When she was 28, Mom and Dad moved from Delaware to Northern New York. They bought a dairy farm in partnership with her brother Scott and his wife Geri. This is just a part of my life story, something I don't think about a lot, but last year, Cody asked me "Did you ever think how amazing that was? With six kids? They just moved several hundred miles to buy an expensive farm and make a living doing something Dad had never done before." And when I think of that, of doing that now, with my family, I start to understand how major that was.
In addition to raising six kids and helping with the farm, Mom started a Daycare. In a few years, Mom started doing substitute teaching and started work on her associates degree.
When she was 36, Mom and Dad had Olivia, the seventh. Two years later, Victoria rounded out the kid ranks at an even eight.
When Tori was a little older, she went back to working in social work, where she still is. She has done nutrition, literacy, job placement for people getting off welfare, drug and alcohol abuse counseling, and now she is a case manager for people who have several serious diseases.
And somehow, in the midst of being a mother, working full time, and worrying about what needed done on the farm, she completed her bachelors degree.
She is amazing.
And through all of this life, through heartbreak, adventure, and hard work, Mom never lost her love of beauty.
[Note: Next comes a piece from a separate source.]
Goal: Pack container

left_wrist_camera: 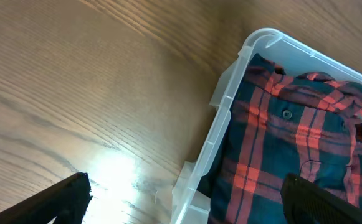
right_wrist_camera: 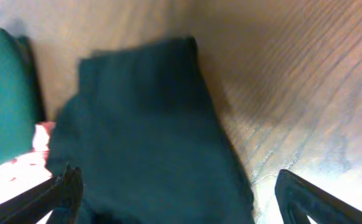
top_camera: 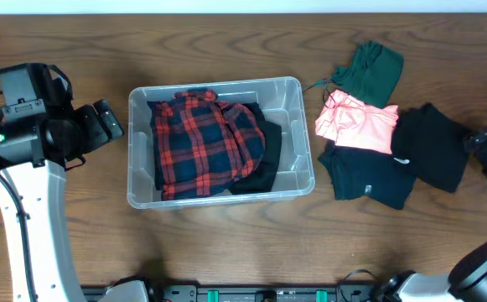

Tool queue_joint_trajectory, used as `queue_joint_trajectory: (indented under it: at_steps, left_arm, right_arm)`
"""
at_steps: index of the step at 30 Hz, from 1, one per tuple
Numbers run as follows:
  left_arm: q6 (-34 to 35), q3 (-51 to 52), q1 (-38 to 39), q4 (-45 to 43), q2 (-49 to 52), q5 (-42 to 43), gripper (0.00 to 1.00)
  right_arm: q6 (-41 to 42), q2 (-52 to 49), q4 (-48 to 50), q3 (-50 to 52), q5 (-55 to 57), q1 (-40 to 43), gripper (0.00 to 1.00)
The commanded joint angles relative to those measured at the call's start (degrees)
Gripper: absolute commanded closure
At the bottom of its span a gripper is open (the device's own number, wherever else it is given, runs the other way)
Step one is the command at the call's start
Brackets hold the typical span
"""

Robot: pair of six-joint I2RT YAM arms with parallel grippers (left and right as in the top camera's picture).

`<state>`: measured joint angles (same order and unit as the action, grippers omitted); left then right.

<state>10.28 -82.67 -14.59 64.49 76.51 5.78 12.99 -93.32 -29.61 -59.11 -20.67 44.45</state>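
Container (top_camera: 297,155) on desk (top_camera: 84,50), plaid shirt (top_camera: 201,143) inside; left tool (left_wrist_camera: 185,186) beside it, right tool (right_wrist_camera: 177,177) over dark garment (right_wrist_camera: 143,112), both spread wide and empty

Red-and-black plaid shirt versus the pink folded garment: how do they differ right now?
The red-and-black plaid shirt lies inside the clear plastic container. The pink folded garment lies outside it, on the wooden table. The plaid shirt is checked in red and dark, while the pink garment is plain. The plaid shirt spreads wider and looks bunched, while the pink garment is smaller and flatter. Both are soft clothing.
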Motion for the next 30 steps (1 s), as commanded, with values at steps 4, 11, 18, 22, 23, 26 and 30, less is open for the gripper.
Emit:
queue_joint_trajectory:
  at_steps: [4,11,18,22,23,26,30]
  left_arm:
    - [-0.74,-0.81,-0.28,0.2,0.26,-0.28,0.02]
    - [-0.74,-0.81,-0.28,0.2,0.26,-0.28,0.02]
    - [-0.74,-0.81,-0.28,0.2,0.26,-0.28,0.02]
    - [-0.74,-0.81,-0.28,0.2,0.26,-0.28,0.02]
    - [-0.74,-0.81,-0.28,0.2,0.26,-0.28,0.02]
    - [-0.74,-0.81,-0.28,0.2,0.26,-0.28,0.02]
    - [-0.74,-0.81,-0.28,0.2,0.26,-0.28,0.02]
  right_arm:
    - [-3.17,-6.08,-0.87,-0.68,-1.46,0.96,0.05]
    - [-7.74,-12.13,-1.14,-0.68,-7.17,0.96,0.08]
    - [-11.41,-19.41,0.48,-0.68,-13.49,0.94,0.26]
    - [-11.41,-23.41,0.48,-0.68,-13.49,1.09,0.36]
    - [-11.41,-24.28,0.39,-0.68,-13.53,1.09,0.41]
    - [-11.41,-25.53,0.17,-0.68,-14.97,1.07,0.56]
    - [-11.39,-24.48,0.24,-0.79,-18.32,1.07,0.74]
Even though money was tight, we had beautiful prints from artists Mom loved on our walls. Some from calenders, some from magazines, others from the artists themselves. Often they were tacked up with pins, but they were there. To cultivate a love of beauty in us kids. To show us that life could be beautiful, no matter how hard things seemed.
She has always loved writing and wrote several commentaries for the North Country branch of NPR. Commentaries so well received that they were taken up by the national NPR programs and friends in different parts of the country called to say they had heard Mom reading her writing on their local NPR station.
She still loves a good joke, but has expanded her appreciation to include things unrelated to elephants.
She still adores kids, particularly her grandkids. Who all think she is the bee's knees.
And, while I don't often talk about this sort of thing on my blog, the greatest thing she and Dad passed on to us kids was their immense faith in God. It was a constant in our life that made us kids seek out that same incredibly precious constant; the constant that gives our lives purpose and joy.
I don't suffer any delusions that Mom is some kind of saint. But she has done a remarkable job with the hand life dealt her. And somehow, she is completely convinced she did it all wrong. Despite raising eight (seemingly...) well adjusted kids to adulthood (well, Tori has a few more weeks of minorhood) she is convinced that she majorly failed us in some way or another. Despite being an incredible cook, she apologizes 14 times at every meal for the food's shortcomings. Maybe that is why she is so great. She doesn't take her self seriously and doesn't bring up all the things she has done and overcome when I am whining about some minor blip in my life's schedule. If you asked her, she would probably say she hasn't accomplished much and downplay all the things I just wrote.
So here's to her. On her 56th birthday. One of the most accomplished women I have ever known.
With her grandkids
One of the pigroasts, which stressed Mom out, but she was willing to have because we all wanted it. And because she loved them once everyone was there.
One of the most recent pictures of all the Lee and Jill Vaughan Family.
Mom and Dad with all thirteen of their grandkids last month.